Scene management

Frank

Certified not a majority
Veteran
As it is now, each frame is drawn all anew over and over again. And as we see with the improved memory controller and the efforts to batch drawing calls and instance objects, I think the next step to offer improved frames and speed would be to upload the whole scene once, and send only the modifications afterwards.

As it is, GPU's display single pictures in sequence as fast as they can, they have no notion of the whole scene. Drawing calls and calculating the same things for every frame are expensive. With the shaders to handle calculating the actual color, they might be the most expensive thing in terms of speed, and thus in the highest quality of the frames archievable.

With all the talk about doing real physics, you need to have the whole scene uploaded and processed to some dedicated hardware anyway, which needs to output new geometry, textures and lighting calculations to the renderer. Why not have the GPU do all that? And when it does, it can optimize everything so much better.
 
DiGuru said:
As it is now, each frame is drawn all anew over and over again. And as we see with the improved memory controller and the efforts to batch drawing calls and instance objects, I think the next step to offer improved frames and speed would be to upload the whole scene once, and send only the modifications afterwards.
You're a little late for "the next step". Since there's hardware geometry processing, you usually upload all the static scene data only once and then submit the changes as transformation matrices, bone positions, weights, or other shader constants.

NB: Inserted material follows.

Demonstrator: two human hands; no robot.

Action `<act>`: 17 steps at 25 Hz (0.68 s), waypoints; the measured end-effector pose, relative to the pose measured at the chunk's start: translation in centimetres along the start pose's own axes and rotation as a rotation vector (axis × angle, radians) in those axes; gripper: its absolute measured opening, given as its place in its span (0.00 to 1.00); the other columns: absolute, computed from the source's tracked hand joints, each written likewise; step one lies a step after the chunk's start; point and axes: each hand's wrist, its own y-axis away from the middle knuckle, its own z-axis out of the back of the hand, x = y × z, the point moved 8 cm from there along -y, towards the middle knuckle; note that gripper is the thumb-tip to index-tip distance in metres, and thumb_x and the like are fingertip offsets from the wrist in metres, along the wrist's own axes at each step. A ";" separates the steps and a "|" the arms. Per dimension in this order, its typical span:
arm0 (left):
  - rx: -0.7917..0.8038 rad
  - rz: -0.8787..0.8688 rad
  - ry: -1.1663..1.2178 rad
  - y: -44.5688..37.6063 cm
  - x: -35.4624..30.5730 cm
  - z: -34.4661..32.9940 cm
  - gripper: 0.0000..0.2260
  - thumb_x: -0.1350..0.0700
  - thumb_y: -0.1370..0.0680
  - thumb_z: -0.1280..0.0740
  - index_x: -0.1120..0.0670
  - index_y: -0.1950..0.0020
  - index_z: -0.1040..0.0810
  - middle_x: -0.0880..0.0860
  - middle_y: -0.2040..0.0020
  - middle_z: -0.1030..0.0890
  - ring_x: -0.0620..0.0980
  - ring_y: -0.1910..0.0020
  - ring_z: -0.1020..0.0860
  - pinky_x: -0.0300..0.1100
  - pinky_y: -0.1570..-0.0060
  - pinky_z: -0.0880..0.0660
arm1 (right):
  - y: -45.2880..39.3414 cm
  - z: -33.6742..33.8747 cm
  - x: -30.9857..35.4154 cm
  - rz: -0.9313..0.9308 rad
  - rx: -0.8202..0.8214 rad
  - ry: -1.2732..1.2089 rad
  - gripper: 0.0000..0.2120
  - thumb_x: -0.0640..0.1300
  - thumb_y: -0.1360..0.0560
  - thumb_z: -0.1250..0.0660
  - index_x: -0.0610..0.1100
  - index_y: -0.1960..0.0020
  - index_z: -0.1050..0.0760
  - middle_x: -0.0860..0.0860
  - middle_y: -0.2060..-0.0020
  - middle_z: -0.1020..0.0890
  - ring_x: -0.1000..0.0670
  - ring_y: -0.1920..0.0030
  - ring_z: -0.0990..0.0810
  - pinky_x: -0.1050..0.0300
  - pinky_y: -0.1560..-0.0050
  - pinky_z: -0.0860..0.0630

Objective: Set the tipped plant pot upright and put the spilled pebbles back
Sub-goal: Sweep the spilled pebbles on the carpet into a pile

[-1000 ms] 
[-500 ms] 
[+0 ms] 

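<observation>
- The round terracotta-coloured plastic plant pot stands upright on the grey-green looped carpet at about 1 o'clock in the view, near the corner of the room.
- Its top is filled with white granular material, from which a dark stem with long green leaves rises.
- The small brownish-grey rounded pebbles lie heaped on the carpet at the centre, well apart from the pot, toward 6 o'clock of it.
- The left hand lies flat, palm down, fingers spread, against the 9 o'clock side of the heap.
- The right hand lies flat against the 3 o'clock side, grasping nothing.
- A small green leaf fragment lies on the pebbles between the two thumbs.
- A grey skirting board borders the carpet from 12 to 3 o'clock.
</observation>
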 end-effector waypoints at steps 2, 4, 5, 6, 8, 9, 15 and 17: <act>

As it is, GPU's display single pictures in sequence as fast as they can, they have no notion of the whole scene. Drawing calls and calculating the same things for every frame are expensive. With the shaders to handle calculating the actual color, they might be the most expensive thing in terms of speed, and thus in the highest quality of the frames archievable.
I'm not sure what you're trying to say, but generally, it's the "common worst case" you need to optimize, and in the case of 3D graphics this worst case is that each and every pixel (except HUD) changes from one frame to the next because the virtual eye moves. There's no point in optimizing still frames.
 
DiGuru said:
I think the next step to offer improved frames and speed would be to upload the whole scene once, and send only the modifications afterwards.
OpenRT API does just that. Only problem is that I think there is no way to modify uploaded objects (yet?), you have to remove them and then add them back to their new position. Also camera is a bit more natural and you don't have to move the entire world to see it from another angle :)

I don't think functionality like this would be availiable in d3d/opengl in the near five years and since ray tracing will probably take over anyway in about ten years I think there is no big problem :)
 
Xmas said:
You're a little late for "the next step". Since there's hardware geometry processing, you usually upload all the static scene data only once and then submit the changes as transformation matrices, bone positions, weights, or other shader constants.

Can you explain that a bit more? That sounds like the same thing as Ho_ho is saying as well.

I know about vertex processing, but I didn't knew you can have them calculate the new ones from things like bone positions, unless you uploaded a calculation for the vertex to use. Which still requires a lot of overhead.

And how far does your scene extend? Does it only incorporates the objects in the current frame, or also the objects all around? Which you would need to do things like physics calculations. Which require the possibility to create new geometry, textures and lighting models. Which I didn't think the current hardware could do.

But even so, if you can deform the current triangles, that's not all that makes up the scene. And when you want to deform geometry and/or create new stuff, what are you going to do with your normal maps and shaders?

Either I don't understand it well enough (likely), or it is more complex than you make it out to be.
 
Uploading a whole scene graph won't save you from having to re-shade every vertex and every pixel when the camera position changes. It might save you from having to traverse the scene graph on the CPU side, but that's not usually a performance bottleneck in the first place. There might be optimization opportunities to gain from re-ordering the draw order on data in a scene to better fit the hidden surface removal capabilities of the underlying hardware, but I wouldn't expect dramatic improvements over what games programmers are already doing.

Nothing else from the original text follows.